For every problem, there is a solution that is simple, neat, and wrong.
H.L. Mencken
When the extent of claims for metal bars in the City of London’s cash, or ‘spot’, gold and silver markets are delineated to new observers and the point made that the market is heading to a crisis as the metal is not available there, a common response is “They’ll do something just like in 2008”.
The implication is that governments and bullion banks, working together, will make the problem will go away with a wave of a wand.
Let’s take a look at the London spot silver market where prior analysis indicates that there is an between 4.3 billion (B) oz. and 6.4B oz. of immediate ownership claims for silver standing in the London cash market.
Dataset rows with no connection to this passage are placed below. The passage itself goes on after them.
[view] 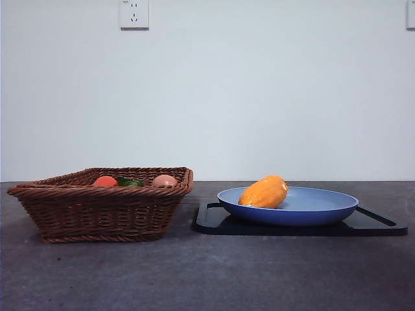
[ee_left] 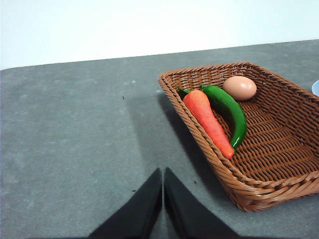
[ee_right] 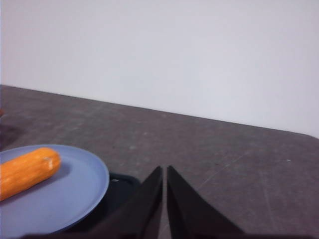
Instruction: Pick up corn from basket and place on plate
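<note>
Neither arm appears in the front view; both show only through their own wrist cameras. The left gripper point(ee_left: 163, 172) hangs over bare grey table point(ee_left: 75, 129) just beside the basket point(ee_left: 249, 191), its two black jaws pressed together with only a hairline seam between them and nothing held. The right gripper point(ee_right: 164, 169) is likewise closed on nothing, its jaws meeting tip to tip, poised over the dark tabletop near the rim of the plate point(ee_right: 75, 194). The corn point(view: 264, 192) lies on its side in the light blue plate, toward the side nearer the basket, its orange-yellow body resting on the plate's floor and its tapered end pointing away from the basket in the front view; the right wrist view shows the same cob point(ee_right: 27, 171) stretched across the plate, apart from the gripper. The plate sits on a flat black tray point(view: 382, 227), which stands just beside the basket without clearly touching it. The brown wicker basket holds three items: an orange carrot point(ee_left: 208, 121) lying lengthwise, a green pepper point(ee_left: 230, 112) curved alongside and touching it, and a pale egg point(ee_left: 239, 87) near the far wall. A white wall socket point(view: 134, 13) is mounted on the wall behind.
</note>
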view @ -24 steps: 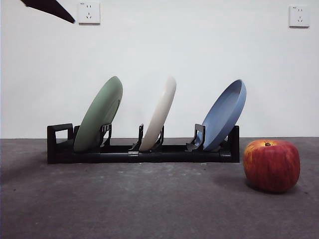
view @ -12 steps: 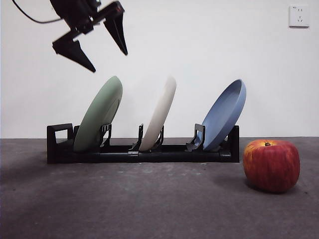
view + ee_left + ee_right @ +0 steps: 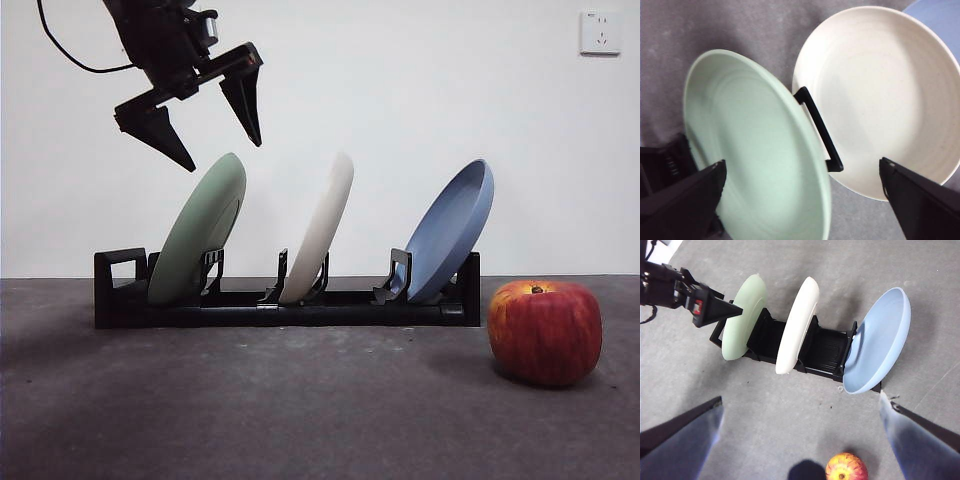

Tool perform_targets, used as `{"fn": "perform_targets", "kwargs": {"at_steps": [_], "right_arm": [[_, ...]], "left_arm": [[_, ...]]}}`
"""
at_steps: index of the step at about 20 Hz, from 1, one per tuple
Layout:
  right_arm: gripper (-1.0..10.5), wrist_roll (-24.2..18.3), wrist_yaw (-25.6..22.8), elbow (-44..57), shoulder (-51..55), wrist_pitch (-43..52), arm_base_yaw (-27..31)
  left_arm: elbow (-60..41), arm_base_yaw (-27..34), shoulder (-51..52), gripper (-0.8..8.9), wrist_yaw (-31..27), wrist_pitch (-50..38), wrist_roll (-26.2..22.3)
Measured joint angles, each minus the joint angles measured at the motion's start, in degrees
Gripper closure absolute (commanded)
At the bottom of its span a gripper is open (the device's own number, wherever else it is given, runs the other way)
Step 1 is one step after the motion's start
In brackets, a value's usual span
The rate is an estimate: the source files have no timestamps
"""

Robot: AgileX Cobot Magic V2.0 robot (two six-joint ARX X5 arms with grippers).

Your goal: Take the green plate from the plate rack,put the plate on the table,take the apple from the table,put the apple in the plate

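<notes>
The green plate leans in the left slot of the black plate rack on the table. My left gripper hangs open just above the plate's top rim, one jaw to each side, not touching. In the left wrist view the green plate lies between the open jaws of the left gripper. The apple stands on the table right of the rack. My right gripper is open and empty, high above the table, with the apple and the green plate below it.
A cream-white plate stands in the middle slot and a blue plate in the right slot. The rack's loop handle is at its left end. A white wall with a socket is behind.
My left gripper has come in from the top left corner and moved down to just above the green plate's rim, jaws open. The plates and the apple have not moved.
</notes>
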State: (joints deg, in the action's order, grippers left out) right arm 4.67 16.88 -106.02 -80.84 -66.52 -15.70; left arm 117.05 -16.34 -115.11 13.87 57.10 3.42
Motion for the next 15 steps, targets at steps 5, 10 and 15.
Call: {"fn": "perform_targets", "kwargs": {"at_steps": [5,10,15], "right_arm": [[2.0,0.02,0.02,0.00,0.00,-0.04,0.00],[2.0,0.02,0.00,0.00,0.00,-0.04,0.00],[2.0,0.02,0.02,0.00,0.00,-0.02,0.00]], "left_arm": [[0.00,-0.33,-1.55,3.58,-0.24,-0.68,0.00],[0.00,-0.33,-1.55,6.75,-0.26,-1.16,0.00],[0.07,-0.39,-1.55,8.26,0.39,-0.66,-0.94]]}}
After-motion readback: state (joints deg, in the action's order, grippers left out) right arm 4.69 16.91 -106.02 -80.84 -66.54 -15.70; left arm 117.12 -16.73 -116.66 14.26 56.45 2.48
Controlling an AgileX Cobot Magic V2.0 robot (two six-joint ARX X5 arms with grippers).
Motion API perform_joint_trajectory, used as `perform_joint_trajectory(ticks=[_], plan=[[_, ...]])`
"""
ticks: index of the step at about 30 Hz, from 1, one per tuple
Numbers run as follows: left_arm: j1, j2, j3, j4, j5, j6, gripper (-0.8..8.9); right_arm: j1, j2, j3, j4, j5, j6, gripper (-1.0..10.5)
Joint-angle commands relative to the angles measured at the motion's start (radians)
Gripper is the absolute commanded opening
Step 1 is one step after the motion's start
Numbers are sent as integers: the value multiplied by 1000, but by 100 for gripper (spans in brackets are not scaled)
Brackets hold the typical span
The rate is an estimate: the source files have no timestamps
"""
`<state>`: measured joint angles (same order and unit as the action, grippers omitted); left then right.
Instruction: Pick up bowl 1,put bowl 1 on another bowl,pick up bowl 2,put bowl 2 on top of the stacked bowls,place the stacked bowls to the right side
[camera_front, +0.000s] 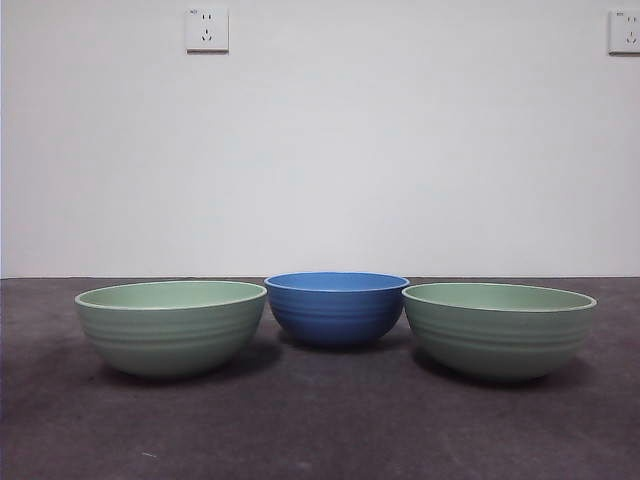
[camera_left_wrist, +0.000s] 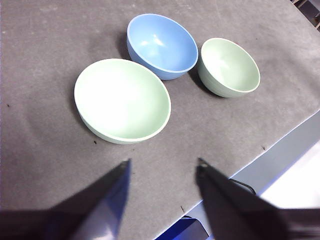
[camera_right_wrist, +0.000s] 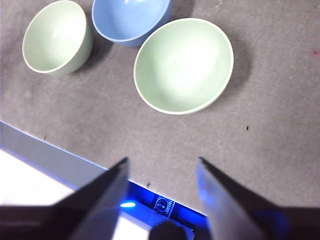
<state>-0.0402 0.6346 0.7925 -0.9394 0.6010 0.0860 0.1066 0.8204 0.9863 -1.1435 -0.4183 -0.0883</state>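
Three bowls stand in a row on the dark grey mat. The glossy blue bowl (camera_front: 336, 307) sits in the middle, slightly farther back. One pale green ribbed bowl (camera_front: 171, 326) is at the left, another pale green bowl (camera_front: 498, 328) at the right. None are stacked. In the left wrist view, my left gripper (camera_left_wrist: 162, 167) hangs open above the mat, short of the left green bowl (camera_left_wrist: 122, 100), with the blue bowl (camera_left_wrist: 162, 44) and the other green bowl (camera_left_wrist: 229, 66) beyond. My right gripper (camera_right_wrist: 161, 165) is open too, above the table edge near the right green bowl (camera_right_wrist: 183, 65).
The grey mat (camera_front: 320, 430) covers the table; its front edge (camera_left_wrist: 280, 145) shows in both wrist views. A white wall with two sockets (camera_front: 207, 29) stands behind. Neither arm appears in the front view.
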Motion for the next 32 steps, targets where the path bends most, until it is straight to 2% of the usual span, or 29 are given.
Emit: perform_joint_trajectory(ticks=[1,12,26,29,32], plan=[[0,-1,2,2,0,11,611,2,9,1,6,1,26,539],[0,-1,2,2,1,11,611,2,116,1,100,6,86,536],[0,-1,2,2,1,11,611,13,508,1,352,97,125,526],[0,-1,2,2,1,11,611,26,580,1,397,113,125,416],[0,-1,2,2,2,11,611,35,633,1,441,113,125,400]])
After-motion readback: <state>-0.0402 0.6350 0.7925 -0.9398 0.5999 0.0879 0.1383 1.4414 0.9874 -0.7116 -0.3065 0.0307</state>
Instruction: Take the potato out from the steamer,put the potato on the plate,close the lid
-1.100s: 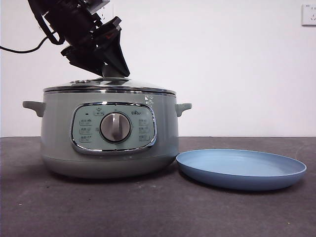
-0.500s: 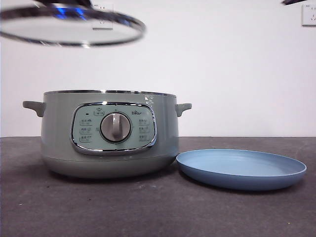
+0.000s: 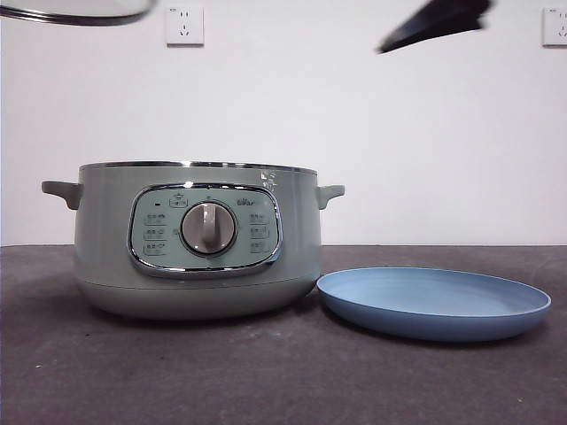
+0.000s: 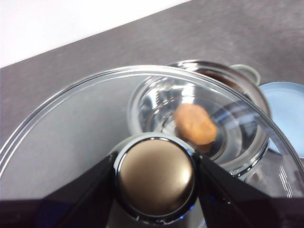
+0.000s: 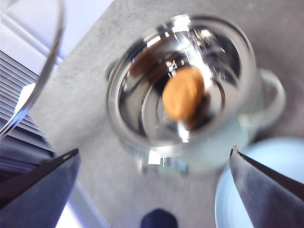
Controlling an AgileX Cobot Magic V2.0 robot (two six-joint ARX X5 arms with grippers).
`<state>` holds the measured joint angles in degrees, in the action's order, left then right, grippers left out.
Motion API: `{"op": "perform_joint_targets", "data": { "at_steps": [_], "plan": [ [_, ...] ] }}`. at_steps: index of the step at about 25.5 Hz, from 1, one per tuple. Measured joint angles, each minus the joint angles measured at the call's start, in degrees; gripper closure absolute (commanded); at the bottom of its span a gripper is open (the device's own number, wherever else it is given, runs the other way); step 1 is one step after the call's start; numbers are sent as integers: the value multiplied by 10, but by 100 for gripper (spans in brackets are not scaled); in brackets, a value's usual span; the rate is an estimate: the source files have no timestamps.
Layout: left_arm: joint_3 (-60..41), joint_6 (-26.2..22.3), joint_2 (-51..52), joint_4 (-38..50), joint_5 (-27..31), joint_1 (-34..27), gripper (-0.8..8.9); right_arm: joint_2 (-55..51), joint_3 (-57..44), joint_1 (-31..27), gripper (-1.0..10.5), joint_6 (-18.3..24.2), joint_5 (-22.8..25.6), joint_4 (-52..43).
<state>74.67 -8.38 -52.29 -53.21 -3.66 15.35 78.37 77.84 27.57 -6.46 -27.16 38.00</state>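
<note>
The sage-green steamer [image 3: 195, 239] stands open at the left of the table. The tan potato [image 5: 183, 92] lies in its shiny bowl, also seen through the glass in the left wrist view [image 4: 194, 123]. My left gripper [image 4: 154, 175] is shut on the knob of the glass lid [image 4: 71, 133], held high above and left of the steamer; its rim shows at the top left in the front view [image 3: 75, 11]. My right gripper [image 5: 154, 166] is open and empty, high above the steamer, a dark tip in the front view [image 3: 434, 22]. The light-blue plate [image 3: 434, 301] lies right of the steamer.
Dark grey table [image 3: 266, 381] with a white wall behind and two wall sockets [image 3: 184, 25]. The plate almost touches the steamer's base. Bare tabletop lies in front of both.
The lid has risen and gone further left, now nearly out of the front view. The right gripper's tip has come in at the top right.
</note>
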Motion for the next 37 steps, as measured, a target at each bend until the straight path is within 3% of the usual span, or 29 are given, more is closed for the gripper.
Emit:
{"op": "perform_joint_targets", "data": {
  "at_steps": [10,19,33,37],
  "plan": [
    [0,8,63,-65,-1,-1,822,222,201,100,289,12,122,-4],
    [0,9,97,-96,-1,-1,822,353,236,137,289,20,213,-55],
    [0,9,99,-103,-6,-1,822,435,240,141,294,24,229,-78],
    [0,9,99,-103,-6,-1,822,450,240,142,434,23,229,-74]
  ]
}}
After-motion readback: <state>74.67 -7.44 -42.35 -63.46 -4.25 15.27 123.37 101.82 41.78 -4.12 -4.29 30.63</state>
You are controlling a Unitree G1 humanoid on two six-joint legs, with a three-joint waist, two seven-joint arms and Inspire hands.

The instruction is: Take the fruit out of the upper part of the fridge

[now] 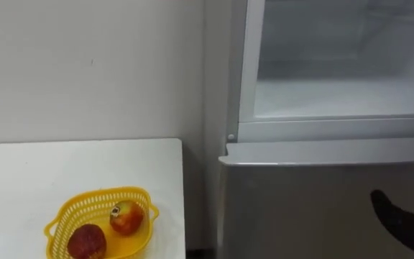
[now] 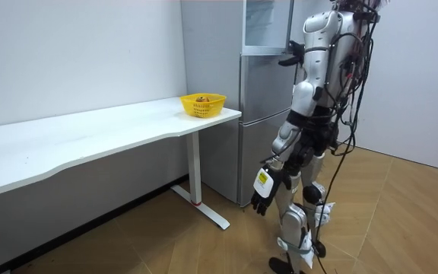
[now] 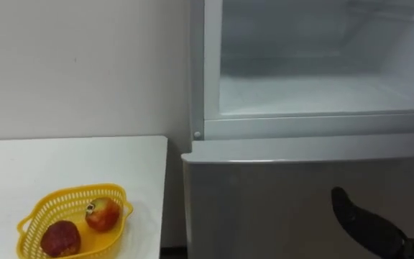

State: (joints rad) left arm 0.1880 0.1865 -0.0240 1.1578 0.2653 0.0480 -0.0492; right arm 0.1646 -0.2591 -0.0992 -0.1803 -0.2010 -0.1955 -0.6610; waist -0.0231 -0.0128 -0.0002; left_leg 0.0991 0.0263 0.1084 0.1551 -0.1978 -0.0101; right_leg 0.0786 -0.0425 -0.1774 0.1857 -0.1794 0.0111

This analysis from last week looked at London vault data and indications that there is a mere whiff of physical silver available in London vaults for delivery against these claims in an annual global silver market running 1.27 billion (B) oz. of consumption with an estimated 265 million (M) oz. of deficit in supply this year.
They’ll Disappear The Problem, Right?
Imagine that the central planners and bullion bankers who created this leveraged mess stepped in and ‘did something’ to disappear the problem.
The first obstacle encountered is that central banks and governments do not hold silver with which to resolve the problem. Silver is the historic money of the common person that these planners cannot create by decree and cannot control and has long since been disposed of by central banks.
The next issue is that the cash/spot claims for silver bars in the London over-the-counter (OTC) silver and gold markets are direct party-to-party claims for metal. Such contracts are governed by contract and Common Law and would include the ability of the contract holder to appeal to the courts for an order of specific performance.
Such a specific performance order by the court would direct the counter-party to the contract to deliver or ‘make good’ on the contract. The problem is of course that the scale of claims for metal in the London silver (and gold) market is not currently available for purchase and delivery, at current prices, to the spot contract holder (more on this later).
Ignoring the fact that the UK Government cannot override the Common Law, imagine then that the government was led by a thug who rode rough shod over the law and contracts and by edict simply struck-down the validity of all such claims in the London silver market.
At the lower-bound of the estimate of standing claims in London, 4.3B oz. of claims for physical silver will still be needed globally and the market will then turn elsewhere to source the metal.
The Demand For Silver Will Still Be There
With an estimated 25B oz. of physical silver above ground, the metal is available - but not at current artificially low prices that stand at just 60% of the high silver price back in 1980.
With the global market informed of London’s geared promissory note silver and gold market deception, the demand will then turn away from London’s digital promises to physical secured metal to meet need.
In a heartbeat, silver and gold markets globally will become physical and supply-demand price discovery will be reinstituted.
The ‘new’ silver and gold prices at that point will be difficult to comprehend.
It is coming.
Best regards,
David Jensen
Those prescient individuals who went counter the herd and stacked silver are soon to get their due.
" . . . imagine then that the government was led by a thug . . . "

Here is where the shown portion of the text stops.